WHAT YOU WILL DO:
Filter the material below so that only lines containing "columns" remain.

AVAILABLE DATA:
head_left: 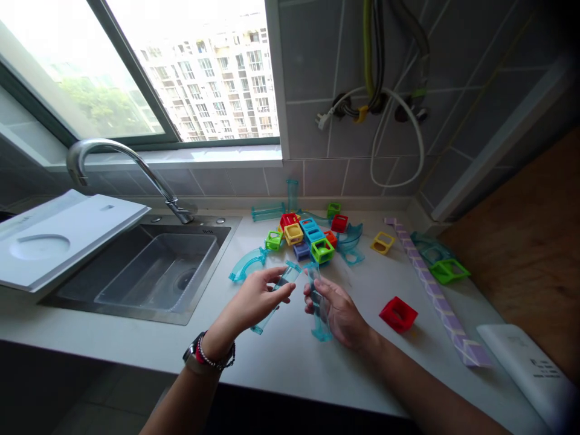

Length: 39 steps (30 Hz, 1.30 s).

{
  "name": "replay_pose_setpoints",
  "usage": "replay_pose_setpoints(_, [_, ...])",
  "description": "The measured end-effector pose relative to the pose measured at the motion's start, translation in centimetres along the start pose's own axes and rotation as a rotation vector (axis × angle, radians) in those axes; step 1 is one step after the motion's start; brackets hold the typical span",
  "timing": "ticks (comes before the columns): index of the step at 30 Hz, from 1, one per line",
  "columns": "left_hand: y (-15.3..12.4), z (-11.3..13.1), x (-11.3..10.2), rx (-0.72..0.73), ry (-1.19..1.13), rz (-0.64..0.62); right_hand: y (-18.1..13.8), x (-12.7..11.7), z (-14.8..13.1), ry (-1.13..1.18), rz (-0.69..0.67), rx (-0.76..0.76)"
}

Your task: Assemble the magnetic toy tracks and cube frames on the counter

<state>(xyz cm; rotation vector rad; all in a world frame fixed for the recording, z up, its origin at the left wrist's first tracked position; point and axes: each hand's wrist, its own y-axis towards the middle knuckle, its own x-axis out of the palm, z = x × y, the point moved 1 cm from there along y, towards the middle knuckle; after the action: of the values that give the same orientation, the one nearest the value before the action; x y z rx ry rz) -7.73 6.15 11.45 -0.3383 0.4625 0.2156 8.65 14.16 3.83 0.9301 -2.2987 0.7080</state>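
"Taking the hands as the dial's centre, how are they set?"

"The left hand [263,293] pinches a straight teal track [293,273] between bent fingers and thumb. The right hand [342,311] curls round a second teal track [321,329]. Their top ends are close; I can't tell if they touch."

"What could go wrong?"

"The left pinch looks light, so smooth plastic could slip, perhaps over the worktop [281,359] edge at six o'clock. Pressing misaligned ends together might crack the tabs. A careless reach towards twelve could topple the cube pile [312,231]."

"Any writing?"

"Dark print [546,367] on the white casing [505,350], between three and four o'clock; too blurred to read. No brand is legible."
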Motion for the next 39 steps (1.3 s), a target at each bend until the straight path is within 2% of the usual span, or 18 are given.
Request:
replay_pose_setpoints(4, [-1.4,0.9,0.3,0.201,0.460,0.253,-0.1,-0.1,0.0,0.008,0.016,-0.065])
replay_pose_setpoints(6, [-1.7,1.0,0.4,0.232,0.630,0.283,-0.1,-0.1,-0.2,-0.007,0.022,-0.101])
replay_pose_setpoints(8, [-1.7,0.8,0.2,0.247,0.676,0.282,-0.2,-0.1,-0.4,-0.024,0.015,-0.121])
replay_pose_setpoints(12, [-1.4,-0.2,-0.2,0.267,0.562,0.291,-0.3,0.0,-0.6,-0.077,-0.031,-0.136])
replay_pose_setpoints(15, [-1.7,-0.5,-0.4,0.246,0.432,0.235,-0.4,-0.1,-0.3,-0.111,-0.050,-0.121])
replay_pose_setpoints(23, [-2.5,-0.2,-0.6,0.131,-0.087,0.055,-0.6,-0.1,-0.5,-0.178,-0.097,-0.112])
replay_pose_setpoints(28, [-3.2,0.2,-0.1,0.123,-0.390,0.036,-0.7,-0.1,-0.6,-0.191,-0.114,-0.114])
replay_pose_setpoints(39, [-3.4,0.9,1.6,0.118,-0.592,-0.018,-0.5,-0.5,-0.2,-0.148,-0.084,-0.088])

RESULT OF THE EXERCISE:
  "timing": "ticks (comes before the columns): index of the step at 30 Hz, from 1, one per line",
  "columns": "left_hand: y (-15.3..12.4), z (-11.3..13.1), x (-11.3..10.2), rx (-0.72..0.73), ry (-1.19..1.13), rz (-0.64..0.62); right_hand: y (-18.1..13.8), x (-12.7..11.7), z (-14.8..13.1), ry (-1.13..1.18), rz (-0.69..0.67), rx (-0.76..0.76)"

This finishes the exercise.